Pete Mathews posed the global warming question based on his observations over time, and questioned ball specifications His comments appeared in the Spring 1991 edition of Platform Tennis News.
“Has ‘Global Warming’ really begun to affect the climate? I’m no expert, but I’ve noticed one thing for sure. Paddle seems to be played under much warmer conditions than I seem to remember in years past. How many photographs in PTN do you see where the pictured players are in either shorts or short sleeves? Furthermore, with the Nationals played later and later in March, the likelihood for warm conditions is greatly heightened for what is the culmination of our season and the supreme test of the game as played today.
Well here’s the real issue for discussion. The current V-30 ball produced by Vittert (and the only ball sanctioned for tournament play) has evolved a good bit over the past 10 years. It is less dense than the ball that I remember learning to play with and has, from my perspective, changed the nature of the game.
I’m not sure what brought about the change. I would appreciate any insight from an informed source. Both our racquet and court technology have improved. The oversized racquet provides a larger sweet spot and lighter weight, while aluminum decks and superstructure provide more consistently true playoff the deck and tighter screens. The ball, however, has in my opinion fallen back. To start with the ball becomes unplayable in about one-half the time that it used to. In addition, I do not remember a problem with lopsided balls when they were made of a denser foam. Secondly, but more importantly, the ball is too lively for play in conditions above 32 degrees. My version of the ideal game is played with tight and true screens and a firm ball which accelerates off the paddle when a drive is struck and hits hard on the paddle of an opposing player who is not back up to net and must attempt a volley from the knees or below. The “old ball” had these characteristics and yet still came off the screen appropriately if driven through the net players to provide opportunity for recovery.
I’ll make an analogy that may or may not be appropriate. Playing with the current ball is like playing racquetball instead of squash. The ball stays in play for much longer. It is tougher to put away either with a drive through the net players or with a delicately placed overhead off a short lob. The good lob is also not as rewarded because the player fielding the deep lob does not need to return as close to net since he/ she can make a volley easily enough from well off the net. Finally, the drop shot, one of the few true put-away shots, is largely negated as a weapon when the ball is as lively as it is now. I guess I do remember when the discussion centered around the appropriateness of the ‘high-bounce’ ball for tournament play in extremely cold weather, but gee I’d love to have to think about that issue again.

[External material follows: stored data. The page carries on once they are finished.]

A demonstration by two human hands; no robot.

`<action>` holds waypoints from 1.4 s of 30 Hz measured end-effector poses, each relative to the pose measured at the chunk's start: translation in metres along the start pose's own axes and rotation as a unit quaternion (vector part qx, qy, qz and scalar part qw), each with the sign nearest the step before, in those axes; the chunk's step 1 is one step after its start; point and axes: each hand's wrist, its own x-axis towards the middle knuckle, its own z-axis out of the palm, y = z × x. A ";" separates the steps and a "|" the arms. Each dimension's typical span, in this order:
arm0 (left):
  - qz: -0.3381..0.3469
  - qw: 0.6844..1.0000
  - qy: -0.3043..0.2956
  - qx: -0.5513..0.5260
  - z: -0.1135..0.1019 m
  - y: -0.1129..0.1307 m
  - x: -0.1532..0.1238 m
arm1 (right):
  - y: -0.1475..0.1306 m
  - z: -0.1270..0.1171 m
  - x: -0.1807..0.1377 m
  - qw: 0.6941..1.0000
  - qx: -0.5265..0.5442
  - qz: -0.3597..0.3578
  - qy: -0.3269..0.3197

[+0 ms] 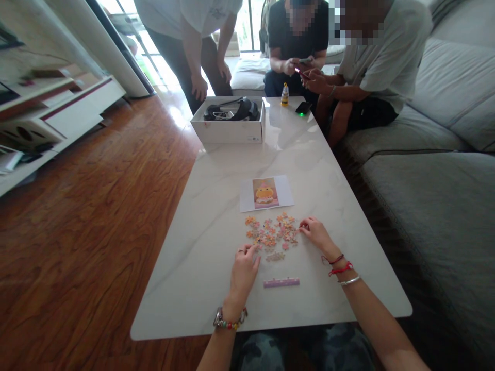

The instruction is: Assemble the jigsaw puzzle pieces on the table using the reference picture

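Loose jigsaw puzzle pieces [268,239], mostly orange and pink, lie in a spread pile on the white table. My left hand [243,265] rests at the pile's near left edge, fingers curved over the pieces and thumb held apart. At the right edge, my right hand [316,234] has its fingertips pinched together on what looks like a puzzle piece, mostly covered by the fingers. A joined purple strip of pieces [281,283] lies nearest me. Between it and the pile sits a small pale cluster of pieces [275,256]. Beyond the pile is a printed picture [265,194] of an orange figure.
A white box [228,132] holding a black headset [232,110] stands at the table's far end. Near it are a small yellow bottle [285,95] and a black device [303,107] with a green light. Several people are around the far end; a grey sofa [425,196] flanks the right.
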 end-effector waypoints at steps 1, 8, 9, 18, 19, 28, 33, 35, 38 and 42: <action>0.003 1.000 -0.013 -0.009 0.003 0.003 -0.003 | 0.000 0.000 0.000 1.000 -0.004 0.006 0.006; -0.001 0.997 -0.068 -0.026 0.018 0.015 -0.010 | -0.022 0.000 0.012 0.998 0.021 -0.065 -0.012; -0.003 0.997 -0.070 -0.022 0.019 0.015 -0.009 | -0.025 0.001 0.014 0.997 0.015 -0.071 -0.024; -0.012 0.997 -0.073 -0.006 0.018 0.015 -0.006 | -0.016 0.004 0.004 0.998 -0.041 -0.029 -0.036; -0.013 0.997 -0.071 -0.007 0.018 0.014 -0.006 | -0.015 0.004 0.004 0.998 -0.042 -0.029 -0.038; -0.005 0.998 -0.068 -0.012 0.019 0.013 -0.006 | -0.014 0.001 0.004 0.999 0.013 -0.018 -0.024; -0.010 0.997 -0.069 -0.014 0.017 0.015 -0.005 | -0.030 0.012 -0.003 0.993 0.022 -0.116 0.019; -0.008 0.998 -0.065 -0.018 0.018 0.015 -0.006 | -0.040 0.020 -0.005 0.984 0.023 -0.177 -0.006; -0.008 0.998 -0.065 -0.021 0.018 0.014 -0.006 | -0.050 0.030 -0.004 0.982 -0.002 -0.189 -0.024; 0.000 0.996 -0.075 -0.037 0.020 0.009 -0.005 | -0.052 0.032 -0.001 0.983 -0.018 -0.183 -0.025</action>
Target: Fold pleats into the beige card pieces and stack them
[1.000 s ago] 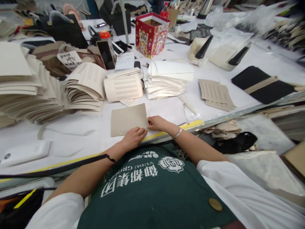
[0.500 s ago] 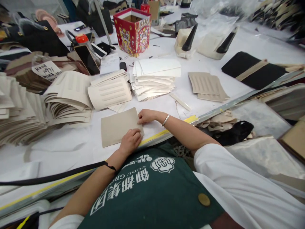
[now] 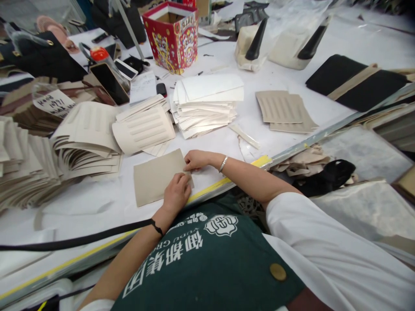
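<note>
A beige rectangular sheet, like leather or card, lies flat near the front edge of the table. My left hand rests over its lower right part, with the fingers curled and pressed together on it. At the sheet's right edge my right hand is closed in a pinch. The fingertips of both hands nearly meet there, and the fingers partly hide that edge. Behind the sheet lies a cream panel with raised ribs, on top of a small pile.
Stacks of cream pieces stand at the left, and a white stack behind. Two ribbed beige panels and a narrow strip lie to the right. Farther back are a red box, a phone and a black strapped bundle.
The view has shifted slightly. My left hand's fingertips have come closer to my right hand at the sheet's right edge. The sheet stays flat on the table.
</note>
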The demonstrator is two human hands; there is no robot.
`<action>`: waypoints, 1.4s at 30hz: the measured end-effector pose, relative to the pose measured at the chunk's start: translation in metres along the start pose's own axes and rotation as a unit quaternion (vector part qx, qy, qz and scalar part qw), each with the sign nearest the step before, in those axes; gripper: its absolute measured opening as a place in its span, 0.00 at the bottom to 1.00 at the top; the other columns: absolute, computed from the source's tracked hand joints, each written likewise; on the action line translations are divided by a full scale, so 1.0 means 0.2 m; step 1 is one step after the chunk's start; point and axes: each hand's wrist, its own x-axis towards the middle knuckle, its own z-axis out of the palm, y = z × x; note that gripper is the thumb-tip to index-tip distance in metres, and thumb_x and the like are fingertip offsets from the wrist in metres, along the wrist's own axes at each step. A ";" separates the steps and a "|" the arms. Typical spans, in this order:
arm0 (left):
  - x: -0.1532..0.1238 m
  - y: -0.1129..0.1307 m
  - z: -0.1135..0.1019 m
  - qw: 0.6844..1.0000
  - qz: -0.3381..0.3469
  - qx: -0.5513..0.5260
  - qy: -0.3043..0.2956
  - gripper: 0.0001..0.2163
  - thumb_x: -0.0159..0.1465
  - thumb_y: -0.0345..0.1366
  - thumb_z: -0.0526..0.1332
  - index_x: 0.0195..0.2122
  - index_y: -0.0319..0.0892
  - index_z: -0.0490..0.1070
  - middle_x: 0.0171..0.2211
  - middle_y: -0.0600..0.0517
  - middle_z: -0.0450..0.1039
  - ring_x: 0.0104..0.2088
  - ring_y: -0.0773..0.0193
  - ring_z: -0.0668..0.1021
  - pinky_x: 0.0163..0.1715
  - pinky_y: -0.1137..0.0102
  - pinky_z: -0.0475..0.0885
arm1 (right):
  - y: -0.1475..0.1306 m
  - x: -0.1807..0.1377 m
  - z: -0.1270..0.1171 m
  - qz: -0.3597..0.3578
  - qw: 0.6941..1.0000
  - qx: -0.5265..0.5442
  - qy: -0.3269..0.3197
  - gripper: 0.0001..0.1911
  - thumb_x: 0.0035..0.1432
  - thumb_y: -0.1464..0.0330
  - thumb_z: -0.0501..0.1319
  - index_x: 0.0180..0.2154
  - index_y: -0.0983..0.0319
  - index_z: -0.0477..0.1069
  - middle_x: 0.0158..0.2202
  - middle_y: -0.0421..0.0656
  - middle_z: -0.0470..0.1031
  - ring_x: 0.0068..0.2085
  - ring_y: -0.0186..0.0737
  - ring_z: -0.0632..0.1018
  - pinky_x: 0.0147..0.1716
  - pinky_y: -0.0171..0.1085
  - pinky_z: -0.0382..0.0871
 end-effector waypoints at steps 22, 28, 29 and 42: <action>0.05 0.05 0.01 0.994 0.003 0.105 -0.008 0.09 0.65 0.36 0.49 0.33 0.41 0.67 0.49 0.46 0.68 0.40 0.62 0.75 0.36 0.68 0.71 | 0.01 0.06 -0.09 -0.091 0.990 -0.102 -0.039 0.10 0.44 0.68 0.60 0.29 0.68 0.73 0.21 0.41 0.73 0.20 0.30 0.68 0.21 0.30 0.58; 0.05 0.02 0.02 0.994 0.003 0.103 -0.023 0.08 0.64 0.35 0.50 0.35 0.42 0.67 0.51 0.45 0.67 0.44 0.59 0.74 0.39 0.65 0.72 | 0.00 0.10 -0.08 -0.119 0.971 -0.209 -0.002 0.14 0.42 0.67 0.60 0.32 0.68 0.75 0.31 0.49 0.77 0.27 0.38 0.73 0.24 0.32 0.58; 0.05 0.02 0.02 0.994 0.000 0.103 -0.033 0.08 0.64 0.35 0.50 0.35 0.41 0.66 0.51 0.45 0.67 0.44 0.59 0.74 0.39 0.65 0.72 | -0.01 0.11 -0.09 -0.118 0.970 -0.212 -0.012 0.14 0.42 0.67 0.61 0.32 0.68 0.75 0.30 0.49 0.77 0.27 0.37 0.73 0.24 0.32 0.58; 0.12 0.00 -0.04 0.986 -0.016 0.089 -0.137 0.07 0.63 0.37 0.51 0.36 0.40 0.65 0.59 0.42 0.57 0.41 0.59 0.76 0.35 0.65 0.72 | -0.04 0.18 -0.18 -0.064 0.976 -0.210 -0.004 0.14 0.45 0.69 0.58 0.35 0.69 0.73 0.29 0.48 0.77 0.26 0.36 0.73 0.25 0.31 0.61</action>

Do they still make the ‘high bounce?’ From my perspective, the current ball almost qualifies as one. The benefits of the current ball however are not lost on me. Platform tennis elbow is, I suspect, less prevalent given the reduced shock effect of this ball and the ability to play with lighter racquets. In addition, it is easier for novices to learn and enjoy the screen-play aspects of the game. Now I may be a lonely dissenter on the issue of the ball, and maybe we will return to a period where I’m complaining more about the cold instead of the warm. As a Mid Atlantic player I’m sure I am prejudiced by my geographic location. So here’s one vote for the return of a ball which was: a) firmer, b) rounder, c) held up better, d) died on the racquet if fielded off the shoe tops, e) died in the corner when delicately placed with an overhead, and f) died behind the net when dropped from on top of it. Extended rallies are still an important part of the game, but let’s reward the really good shots and impose a little more of a penalty for poor ones. The old ball accomplished that.”